▶ [Provided material]:
§

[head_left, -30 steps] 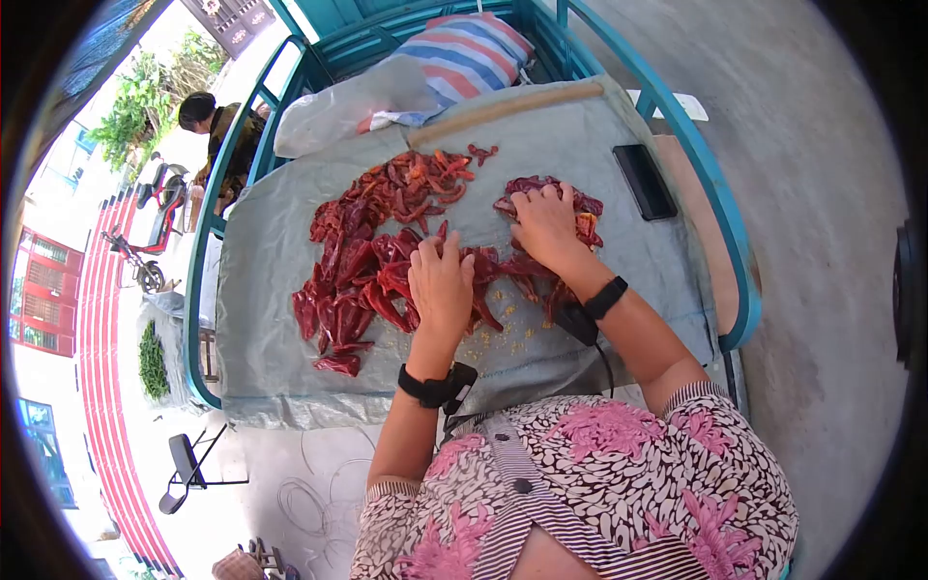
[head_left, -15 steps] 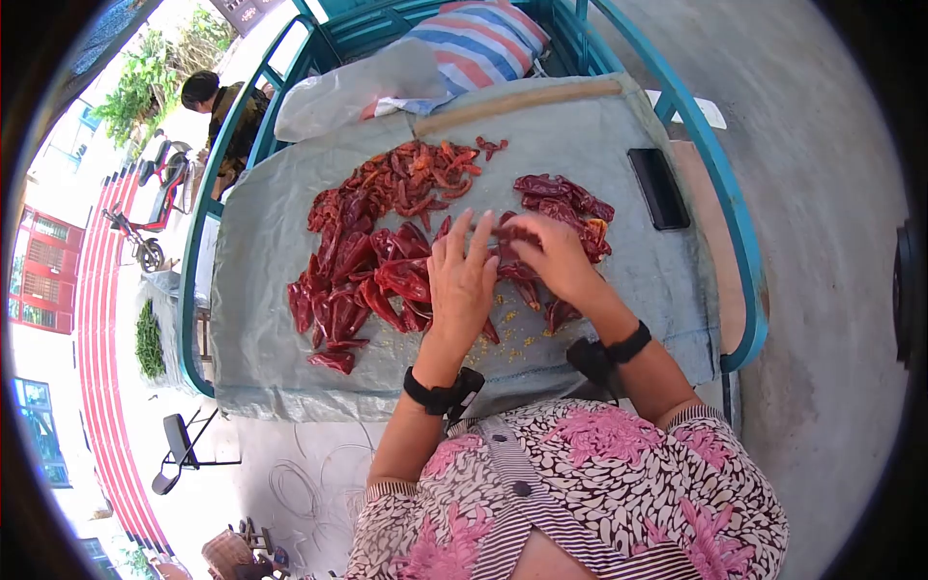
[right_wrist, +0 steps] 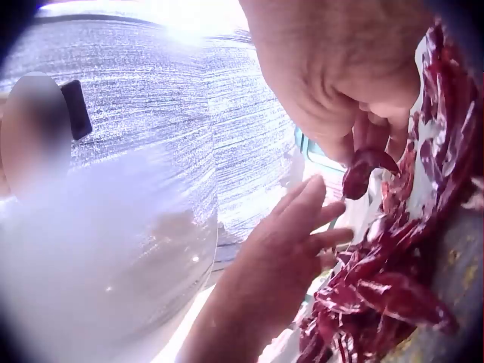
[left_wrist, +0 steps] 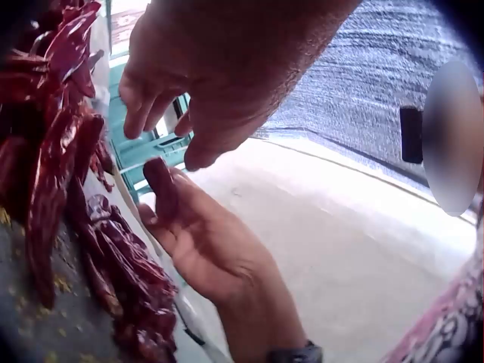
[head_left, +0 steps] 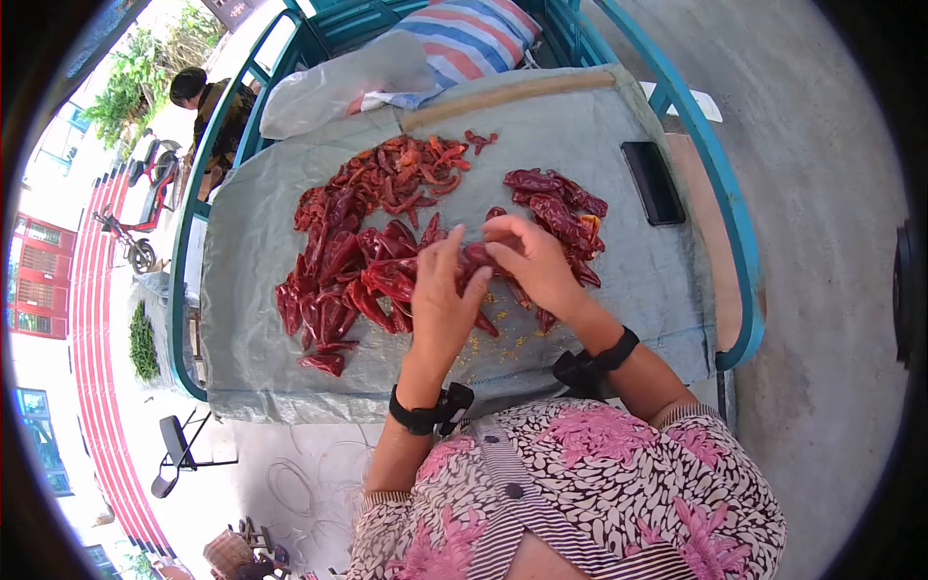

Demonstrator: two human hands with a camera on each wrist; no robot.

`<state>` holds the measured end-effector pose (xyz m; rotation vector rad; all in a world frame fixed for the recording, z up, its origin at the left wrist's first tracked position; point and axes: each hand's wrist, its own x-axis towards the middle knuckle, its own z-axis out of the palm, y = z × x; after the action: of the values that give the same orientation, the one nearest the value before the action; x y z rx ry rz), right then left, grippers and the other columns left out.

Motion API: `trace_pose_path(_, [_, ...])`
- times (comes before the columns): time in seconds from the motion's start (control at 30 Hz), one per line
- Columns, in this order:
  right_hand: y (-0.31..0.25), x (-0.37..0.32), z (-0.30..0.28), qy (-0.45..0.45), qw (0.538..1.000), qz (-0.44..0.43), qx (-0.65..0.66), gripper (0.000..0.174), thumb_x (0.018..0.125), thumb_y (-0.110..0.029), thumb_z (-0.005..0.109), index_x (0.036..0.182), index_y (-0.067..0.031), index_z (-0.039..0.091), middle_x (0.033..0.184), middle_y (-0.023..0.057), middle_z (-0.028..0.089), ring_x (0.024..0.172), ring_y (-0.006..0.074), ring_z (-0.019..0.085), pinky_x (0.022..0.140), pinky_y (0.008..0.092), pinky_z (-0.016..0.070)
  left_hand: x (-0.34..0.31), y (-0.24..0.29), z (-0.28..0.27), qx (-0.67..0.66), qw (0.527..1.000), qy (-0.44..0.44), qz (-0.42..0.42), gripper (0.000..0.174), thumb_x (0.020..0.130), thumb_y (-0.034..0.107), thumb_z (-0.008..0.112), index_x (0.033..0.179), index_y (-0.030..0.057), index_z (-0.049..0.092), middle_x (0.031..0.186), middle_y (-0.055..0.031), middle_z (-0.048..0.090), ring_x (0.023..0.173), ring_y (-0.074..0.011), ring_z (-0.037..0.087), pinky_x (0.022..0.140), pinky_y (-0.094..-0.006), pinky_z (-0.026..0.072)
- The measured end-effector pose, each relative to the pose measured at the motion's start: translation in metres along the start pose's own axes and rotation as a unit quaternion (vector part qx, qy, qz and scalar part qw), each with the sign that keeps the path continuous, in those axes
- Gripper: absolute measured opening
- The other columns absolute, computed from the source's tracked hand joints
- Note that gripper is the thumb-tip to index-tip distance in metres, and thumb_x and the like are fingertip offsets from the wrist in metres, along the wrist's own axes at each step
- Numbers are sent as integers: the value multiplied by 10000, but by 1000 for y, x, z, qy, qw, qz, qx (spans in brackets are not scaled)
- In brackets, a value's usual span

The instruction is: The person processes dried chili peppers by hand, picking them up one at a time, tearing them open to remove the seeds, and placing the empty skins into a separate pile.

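Observation:
My right hand (head_left: 536,266) pinches a dark red dried chili pepper (right_wrist: 361,174) between thumb and fingers, above the cloth. Close on its left is my left hand (head_left: 443,304), fingers loosely extended and nothing held in them, as the right wrist view shows. In the left wrist view the chili's blunt end sticks up from the right hand, just below the left fingertips. Large glossy chilies (head_left: 333,256) lie heaped left of the hands, with smaller, shrivelled orange-red ones (head_left: 411,164) behind. Another cluster of dark wrinkled chilies (head_left: 565,217) lies beyond the right hand.
A grey-green cloth (head_left: 261,242) covers the cart bed, with yellow seeds (head_left: 507,343) scattered near the hands. A black phone (head_left: 652,184) lies at the right, inside the teal rail (head_left: 730,213). A striped sack (head_left: 474,39) stands at the back. Another person (head_left: 217,116) is beyond the left rail.
My right hand has left the right-hand cluster and come left towards my left hand, now with a chili in its fingers. The left hand has lifted off the heap.

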<state>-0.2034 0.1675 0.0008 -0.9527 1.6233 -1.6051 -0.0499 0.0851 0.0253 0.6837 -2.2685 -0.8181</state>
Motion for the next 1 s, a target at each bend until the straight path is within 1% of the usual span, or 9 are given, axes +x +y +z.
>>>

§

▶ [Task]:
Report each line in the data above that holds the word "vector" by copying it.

▶ [Task output]:
`<state>` holds the measured end-effector pose (xyz m; rotation vector rad; all in a world frame fixed for the recording, z up, its origin at the left wrist's first tracked position; point and axes: each hand's wrist, its own x-axis towards the middle knuckle, its own z-axis out of the palm, y = z × x; after the action: of the values that give the same orientation, the one nearest the value before the action; x y z rx ry rz), right then left, grippers and the other columns left out.
- The measured end-effector pose, each relative to the pose measured at the motion's start: translation in metres along the start pose's own axes and rotation as a unit quaternion (vector part qx, qy, qz and scalar part qw), each with the sign that keeps the path continuous, in those axes

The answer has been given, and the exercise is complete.